Le mot élite est l'un des plus ambigus du vocabulaire politique et social. Il désigne à la fois une réalité légitime et une pathologie redoutable — selon qu'on parle de l'élite de la conscience ou de l'élitisme narcissique.
« L'élite véritable ne se reconnaît pas à ce qu'elle possède — mais à ce qu'elle donne. »— Jean-Marc Tonizzo
L'élitisme ordinaire — social, intellectuel, culturel — est l'un des masques les plus tenaces de l'ego. Il consiste à se définir par la supériorité sur les autres. Le fortuné qui méprise le pauvre, l'intellectuel qui dédaigne l'ignorant, le cultivé qui toise le populaire — tous expriment la même pulsion primaire de domination, simplement habillée d'un vernis de légitimité.
L'élitisme est d'autant plus dangereux qu'il peut se déguiser en mérite. Il emprunte le langage de la compétence pour masquer le désir de supériorité. Il invoque la sélection naturelle pour justifier l'exclusion. Il est, au fond, une forme raffinée de la loi du plus fort.
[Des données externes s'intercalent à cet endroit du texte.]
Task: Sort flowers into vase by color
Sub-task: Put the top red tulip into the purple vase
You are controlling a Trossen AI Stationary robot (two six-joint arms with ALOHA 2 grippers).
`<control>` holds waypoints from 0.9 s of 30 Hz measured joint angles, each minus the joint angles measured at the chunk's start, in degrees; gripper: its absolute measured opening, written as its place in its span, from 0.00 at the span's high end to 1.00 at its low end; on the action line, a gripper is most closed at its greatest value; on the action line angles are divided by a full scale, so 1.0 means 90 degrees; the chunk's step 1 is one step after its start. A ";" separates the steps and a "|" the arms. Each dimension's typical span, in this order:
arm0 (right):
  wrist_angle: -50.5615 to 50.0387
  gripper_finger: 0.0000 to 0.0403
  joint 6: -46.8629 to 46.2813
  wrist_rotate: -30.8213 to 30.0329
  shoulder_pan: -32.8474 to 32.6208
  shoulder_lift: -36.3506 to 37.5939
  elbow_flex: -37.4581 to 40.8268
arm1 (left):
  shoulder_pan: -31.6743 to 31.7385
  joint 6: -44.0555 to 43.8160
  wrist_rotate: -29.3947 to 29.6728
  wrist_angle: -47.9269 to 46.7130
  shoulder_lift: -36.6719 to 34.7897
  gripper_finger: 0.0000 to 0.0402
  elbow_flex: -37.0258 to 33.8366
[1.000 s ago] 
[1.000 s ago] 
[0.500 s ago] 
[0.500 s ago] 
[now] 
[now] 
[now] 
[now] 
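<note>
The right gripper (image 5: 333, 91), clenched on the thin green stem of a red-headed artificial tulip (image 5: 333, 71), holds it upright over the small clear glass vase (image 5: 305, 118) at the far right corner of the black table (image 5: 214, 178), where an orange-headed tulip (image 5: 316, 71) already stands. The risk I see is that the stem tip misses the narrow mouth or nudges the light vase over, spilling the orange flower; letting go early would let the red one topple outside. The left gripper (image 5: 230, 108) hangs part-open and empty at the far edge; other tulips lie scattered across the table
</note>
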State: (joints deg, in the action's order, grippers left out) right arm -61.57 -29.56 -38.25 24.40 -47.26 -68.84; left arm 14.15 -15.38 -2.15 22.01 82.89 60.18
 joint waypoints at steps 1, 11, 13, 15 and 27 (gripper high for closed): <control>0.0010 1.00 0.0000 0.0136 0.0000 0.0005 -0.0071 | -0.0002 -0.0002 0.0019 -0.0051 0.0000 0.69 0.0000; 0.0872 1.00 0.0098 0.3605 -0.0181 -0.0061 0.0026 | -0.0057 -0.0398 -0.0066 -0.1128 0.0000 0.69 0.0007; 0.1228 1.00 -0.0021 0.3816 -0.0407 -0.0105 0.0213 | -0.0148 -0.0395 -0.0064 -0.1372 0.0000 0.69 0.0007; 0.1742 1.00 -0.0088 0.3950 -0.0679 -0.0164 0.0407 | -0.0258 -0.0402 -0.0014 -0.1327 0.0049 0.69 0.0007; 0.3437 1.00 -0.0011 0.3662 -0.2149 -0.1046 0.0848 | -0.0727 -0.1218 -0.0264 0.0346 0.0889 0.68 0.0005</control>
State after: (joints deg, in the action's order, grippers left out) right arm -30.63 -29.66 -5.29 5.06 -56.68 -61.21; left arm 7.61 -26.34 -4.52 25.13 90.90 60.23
Il existe cependant une élite légitime dans la philosophie de la Mécanique Universelle — non pas celle de la naissance, du diplôme ou de la fortune, mais celle de la conscience. Les hommes et les femmes qui ont fait le travail intérieur, qui ont partiellement maîtrisé leurs pulsions, qui ont accédé à des états de conscience plus étendus — ceux-là constituent une avant-garde de l'évolution.
Mais cette élite-là est précisément celle qui ne se prend pas pour une élite. Sa grandeur est dans son service, pas dans sa supériorité. Elle ne domine pas — elle précède et éclaire. La différence est totale.
Ce n'est pas une utopie. C'est une trajectoire déjà visible, inscrite dans l'histoire depuis le premier primate. Lentement. Imparfaitement. Mais dans une direction.